We can see from the distribution of the Relationship Quality categorical variable, that the dataset contains imbalanced classes, with a very large number of respondents reporting excellent or good relationship quality and a much lower number of respondents reporting fair, poor, and very poor relationship quality.

Figure 1: Relationship Quality Score Distribution

Our numeric predictor / input features show a high correlation between subject age and relationship duration with a \(\rho\) value of 0.736, which means that as the subject’s age increases, their relationship duration increases. Subject age and (number of) children show a weak negative correlation of -0.326, indicating that as subject age increases, the reported number of children slightly decreases.

The distribution of income categories show that we have a left skewed distribution, with most respondents making over 50k per year. For respondents who earn >= 50k / year, income distribution between 50k and 250k+ seems to be roughly uniformly distributed, showing that there is a pretty even spread of incomes between respondents as income passes 50k.

We then split up the data into the relationship features that we want to predict relationship quality with. Input features include: Subject Age, Subject Income Category, Marital Status, Relationship Duration, and Number of Children, before splitting the data into train and test splits. We then conduct simple data cleaning through changing relevant numeric features such as age and number of children into integers, before reordering the income category feature to be ordered in ascending order by income.

4 Methods

Numeric features have different scales, with age having much larger values than relationship duration and number of children.

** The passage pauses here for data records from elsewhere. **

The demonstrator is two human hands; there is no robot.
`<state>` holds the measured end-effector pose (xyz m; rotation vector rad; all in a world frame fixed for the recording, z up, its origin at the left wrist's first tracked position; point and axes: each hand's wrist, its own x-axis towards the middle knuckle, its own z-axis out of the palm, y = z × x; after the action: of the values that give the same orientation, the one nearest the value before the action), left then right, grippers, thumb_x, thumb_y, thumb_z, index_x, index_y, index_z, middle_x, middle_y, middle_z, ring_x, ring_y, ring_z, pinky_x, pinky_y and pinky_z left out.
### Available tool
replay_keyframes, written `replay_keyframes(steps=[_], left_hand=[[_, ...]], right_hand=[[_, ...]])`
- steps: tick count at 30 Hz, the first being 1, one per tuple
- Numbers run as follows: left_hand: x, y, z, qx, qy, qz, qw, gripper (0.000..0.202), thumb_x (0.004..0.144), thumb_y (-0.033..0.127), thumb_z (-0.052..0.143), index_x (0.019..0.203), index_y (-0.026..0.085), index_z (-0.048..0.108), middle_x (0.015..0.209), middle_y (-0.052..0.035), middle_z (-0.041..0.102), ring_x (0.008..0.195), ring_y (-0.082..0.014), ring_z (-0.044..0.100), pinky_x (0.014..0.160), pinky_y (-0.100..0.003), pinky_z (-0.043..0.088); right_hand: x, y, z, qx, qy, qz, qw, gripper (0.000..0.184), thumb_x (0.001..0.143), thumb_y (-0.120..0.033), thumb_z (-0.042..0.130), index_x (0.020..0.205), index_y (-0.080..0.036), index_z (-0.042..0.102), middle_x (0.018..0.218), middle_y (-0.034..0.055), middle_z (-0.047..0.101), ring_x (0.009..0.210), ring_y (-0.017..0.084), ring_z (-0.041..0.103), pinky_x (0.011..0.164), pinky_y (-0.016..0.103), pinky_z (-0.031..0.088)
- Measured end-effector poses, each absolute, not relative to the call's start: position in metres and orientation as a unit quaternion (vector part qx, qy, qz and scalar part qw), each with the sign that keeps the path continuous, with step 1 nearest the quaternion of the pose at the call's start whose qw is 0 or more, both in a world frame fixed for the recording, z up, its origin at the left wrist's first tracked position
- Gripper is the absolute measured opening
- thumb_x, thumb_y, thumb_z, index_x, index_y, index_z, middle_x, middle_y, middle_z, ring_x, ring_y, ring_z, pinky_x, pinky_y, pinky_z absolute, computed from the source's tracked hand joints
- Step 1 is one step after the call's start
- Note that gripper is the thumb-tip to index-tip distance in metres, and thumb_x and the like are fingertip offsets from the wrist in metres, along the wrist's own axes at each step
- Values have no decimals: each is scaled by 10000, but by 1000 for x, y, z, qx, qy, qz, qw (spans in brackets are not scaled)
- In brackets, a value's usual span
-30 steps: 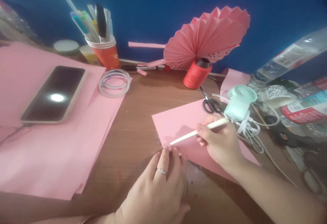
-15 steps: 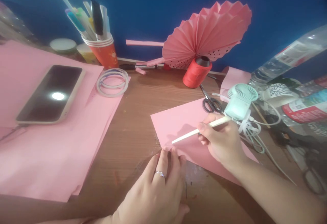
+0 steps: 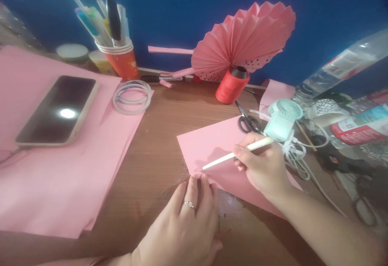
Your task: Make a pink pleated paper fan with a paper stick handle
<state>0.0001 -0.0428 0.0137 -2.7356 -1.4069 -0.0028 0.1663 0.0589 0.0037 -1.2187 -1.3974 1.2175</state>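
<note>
A sheet of pink paper [image 3: 209,144] lies slanted on the brown table. My right hand [image 3: 263,167] grips a slim white pen [image 3: 222,160] in a writing hold, its tapered tip low over the sheet near the lower left edge. Whether the tip touches the paper I cannot tell. My left hand [image 3: 188,217], with a ring on one finger, lies flat, fingertips on the sheet's near edge just below the pen tip. Black-handled scissors [image 3: 248,123] rest at the sheet's far edge.
Left, a phone [image 3: 57,110] and a ring-shaped roll [image 3: 132,97] lie on larger pink sheets [image 3: 60,193]. Behind stand a cup of pens [image 3: 123,62], a pleated pink paper fan [image 3: 245,39] and a red spool [image 3: 232,86]. Rightward are a mint mini fan [image 3: 281,120], cables and bottles [image 3: 345,66].
The whole view has shifted slightly. Both hands and the pen keep nearly the same place on the paper.
</note>
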Motion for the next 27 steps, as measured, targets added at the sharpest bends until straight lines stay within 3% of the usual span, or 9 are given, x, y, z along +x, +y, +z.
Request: replay_keyframes(steps=[11,27], left_hand=[[2,-53,14,-869,-483,0,108,570,821,524,378,1157,95,543,1115,-148,588,1000,-296,539,813,-381,443],[1,-53,14,-870,-476,1,128,555,829,515,367,1143,95,549,1101,-143,589,989,-288,539,800,-371,434]], right_hand=[[158,54,0,-441,-537,588,413,196,685,-288,688,615,-175,544,486,-25,567,406,99,524,384,217,406],[160,55,-4,-457,-515,590,423,208,705,-251,678,577,-169,536,464,-26,558,404,97,521,370,203,398]])
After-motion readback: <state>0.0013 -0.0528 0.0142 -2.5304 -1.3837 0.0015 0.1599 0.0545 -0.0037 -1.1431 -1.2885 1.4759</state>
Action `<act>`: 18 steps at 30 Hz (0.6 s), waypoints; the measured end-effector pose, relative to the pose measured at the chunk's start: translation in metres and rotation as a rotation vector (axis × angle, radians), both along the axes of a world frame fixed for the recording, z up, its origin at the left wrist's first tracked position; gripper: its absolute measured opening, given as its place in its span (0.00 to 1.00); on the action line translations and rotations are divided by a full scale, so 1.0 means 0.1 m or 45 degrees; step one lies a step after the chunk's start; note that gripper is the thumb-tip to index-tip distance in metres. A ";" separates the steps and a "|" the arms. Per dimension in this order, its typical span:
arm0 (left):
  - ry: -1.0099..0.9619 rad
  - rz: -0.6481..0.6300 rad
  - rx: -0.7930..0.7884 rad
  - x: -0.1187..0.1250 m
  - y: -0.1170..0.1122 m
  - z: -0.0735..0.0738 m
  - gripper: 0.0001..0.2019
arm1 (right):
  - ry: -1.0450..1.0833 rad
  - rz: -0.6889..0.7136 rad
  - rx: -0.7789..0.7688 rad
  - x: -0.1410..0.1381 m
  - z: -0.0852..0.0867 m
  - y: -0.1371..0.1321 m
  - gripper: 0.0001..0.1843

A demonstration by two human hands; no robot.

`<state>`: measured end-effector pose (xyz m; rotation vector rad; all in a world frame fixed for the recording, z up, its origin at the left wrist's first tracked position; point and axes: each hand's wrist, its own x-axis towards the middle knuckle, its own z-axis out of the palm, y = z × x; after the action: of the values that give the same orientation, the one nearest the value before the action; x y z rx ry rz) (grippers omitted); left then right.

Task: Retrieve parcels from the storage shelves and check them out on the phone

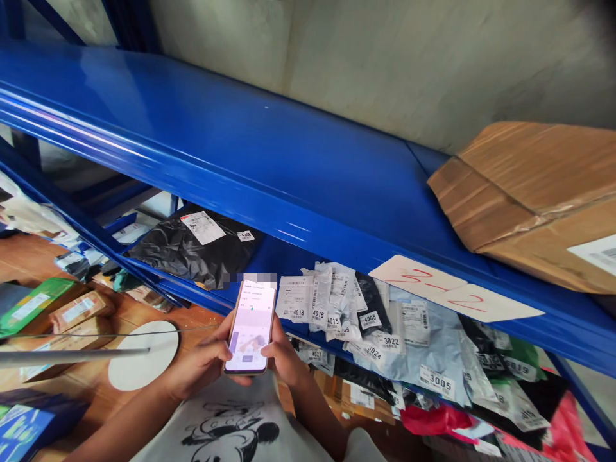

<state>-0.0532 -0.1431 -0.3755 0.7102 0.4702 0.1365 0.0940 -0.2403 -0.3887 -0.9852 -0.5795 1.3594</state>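
A lit smartphone (249, 330) is held upright between both my hands, just below the edge of a blue shelf. My left hand (205, 356) is wrapped round its left side, with the thumb near the lower screen. On the opposite side my right hand (285, 351) grips the phone, its thumb over the lower right of the screen. Beyond the phone lies a black plastic parcel (192, 247) with white labels. Right of the phone, several small white parcels (296, 298) with number labels are packed on the lower shelf.
The blue upper shelf (250, 147) crosses the view and carries a cardboard box (539, 192) at the right. A sign (447, 285) marked 3-12 hangs on its edge. A round white base (144, 356) with a pole stands on the floor, near a green parcel (41, 305).
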 end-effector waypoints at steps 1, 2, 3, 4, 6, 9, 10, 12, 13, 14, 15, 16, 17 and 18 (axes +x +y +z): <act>0.004 0.018 0.004 0.00 -0.01 0.00 0.53 | 0.002 0.002 0.008 0.00 0.01 0.00 0.40; 0.004 0.028 0.006 0.01 -0.01 -0.01 0.52 | 0.006 0.000 0.015 0.00 0.02 0.00 0.40; -0.001 0.026 0.006 0.01 -0.01 -0.01 0.53 | 0.013 -0.004 0.020 0.00 0.03 0.00 0.40; -0.009 0.013 0.004 0.01 0.00 0.00 0.54 | 0.024 -0.005 0.022 0.01 0.02 -0.01 0.40; -0.026 -0.033 0.001 0.01 0.01 0.01 0.56 | 0.045 0.014 0.023 0.02 0.02 -0.01 0.41; -0.054 -0.061 -0.001 0.00 0.02 0.03 0.56 | 0.034 0.085 0.068 0.03 0.01 -0.03 0.44; -0.060 -0.060 0.000 -0.01 0.02 0.03 0.56 | 0.013 0.097 0.080 0.03 0.01 -0.04 0.44; -0.059 -0.054 0.009 0.00 0.02 0.04 0.56 | -0.045 0.090 0.081 0.04 0.01 -0.04 0.43; -0.055 -0.049 0.014 0.00 0.01 0.03 0.56 | -0.067 0.082 0.074 0.04 0.02 -0.04 0.43; -0.051 -0.044 0.015 0.01 0.01 0.03 0.56 | -0.070 0.080 0.067 0.04 0.02 -0.04 0.42; -0.052 -0.041 0.013 0.01 0.01 0.03 0.55 | -0.055 0.083 0.063 0.04 0.02 -0.04 0.42; -0.058 -0.041 0.006 0.02 0.02 0.03 0.55 | -0.021 0.080 0.061 0.04 0.02 -0.03 0.42; -0.066 -0.042 -0.004 0.03 0.02 0.03 0.55 | 0.019 0.072 0.057 0.04 0.03 -0.02 0.42; -0.072 -0.043 -0.014 0.03 0.02 0.03 0.54 | 0.051 0.056 0.046 0.04 0.03 -0.01 0.42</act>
<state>-0.0502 -0.1412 -0.3721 0.7010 0.4047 0.1220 0.0977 -0.2417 -0.3856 -0.9184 -0.5964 1.3999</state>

Therefore, Standard Scaler is applied to numeric features so all numeric features contribute equally to the logistic regression model. Ordinal features such as subject income category are converted to ordinal categories, as their categories have an order based on the income of the subject. Categorical features such as marital status are one hot encoded, resulting in one column indicating martial status or not (0 / 1). Each transformation is wrapped in a column transformer.

A scikit-learn pipeline is used to preprocess and train the model on the training data in one step. The pipeline first applies the preprocessor above to the training set to standardize numeric features and one hot encodes categorical features, before training the Logistic Regression model. The Logistic Regression model addresses our above issue regarding the class imbalance in relationship quality by giving the minority class a bigger penalty, so the model pays more attention to that observation

5 Results

To see how our model did on predicting relationship quality based on the training data, we plot a confusion matrix Figure 4. We see that for respondents with excellent relationship quality, the model only correctly predicts 49.1% of relationships that have excellent relationship quality correctly (Recall = 0.491). Of all relationships that are predicted to have excellent relationship quality,the model correctly predicts 58.6% of them (Precision = 0.586).

For respondents with Good relationship quality, the model only correctly predicts 2.0% of them. For all relationships that are predicted to have good relationship quality, the model correctly predicts 40.0% of them.

For respondents with Fair relationship quality, the model only correctly predicts 28.6% of them. Of all relationships that are predicted to have Fair relationship quality, the model correctly predicts 13.6% of them.

For respondents with Poor relationship quality, the model correctly predicts 22.7% of them. For all relationships that are predicted to have Poor relationship quality, the model only correctly predicts 3.0% of them.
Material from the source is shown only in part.